-- Problem details --
Return each line of the listing below, unchanged, and omit the images.
*-*-*
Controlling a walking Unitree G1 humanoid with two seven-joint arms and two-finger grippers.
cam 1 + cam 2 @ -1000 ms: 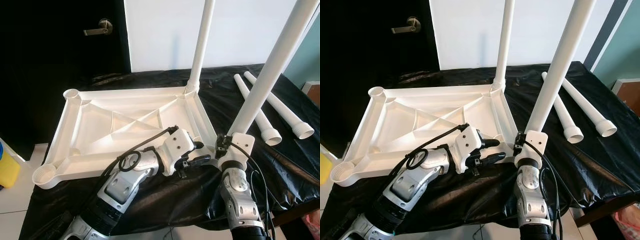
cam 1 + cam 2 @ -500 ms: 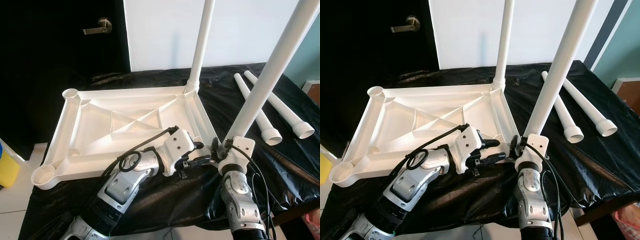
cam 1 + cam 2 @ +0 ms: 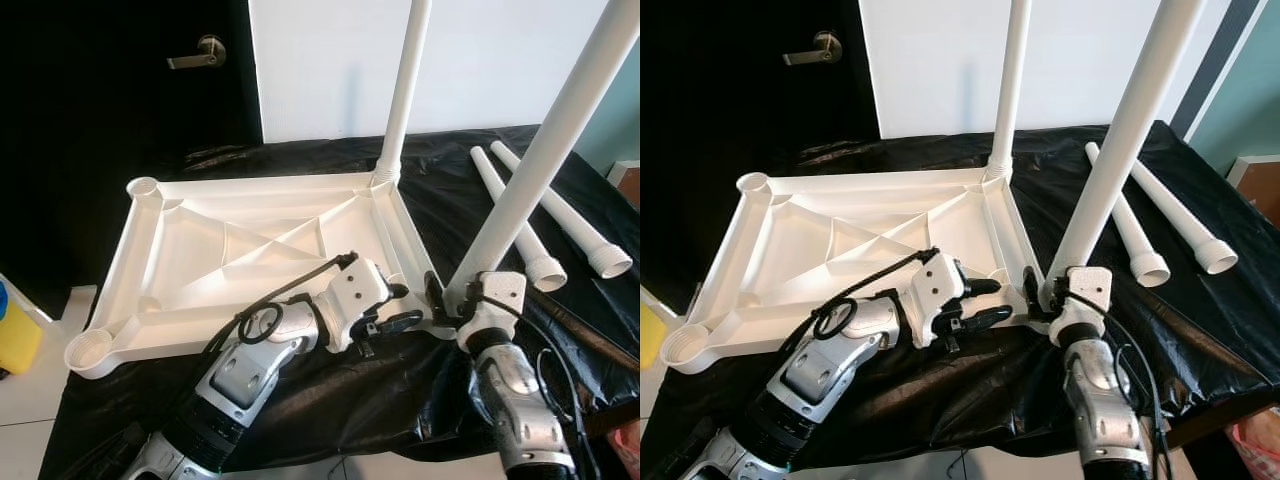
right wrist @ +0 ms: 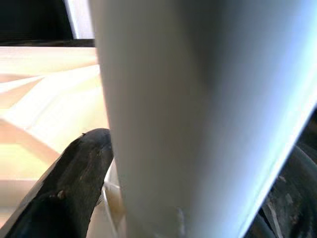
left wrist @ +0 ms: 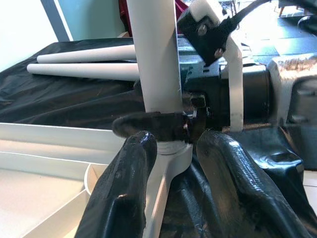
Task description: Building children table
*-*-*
-- Written reply --
Controlling a walking Unitree G1 humanoid with two seven-joint arms and two-finger grippers.
cam 1 + cam 2 @ -1000 ms: 
cam 1 + cam 2 @ -500 ms: 
cam 1 + cam 2 @ +0 ms: 
right wrist @ +0 ms: 
left wrist @ +0 ms: 
Task description: Building children table

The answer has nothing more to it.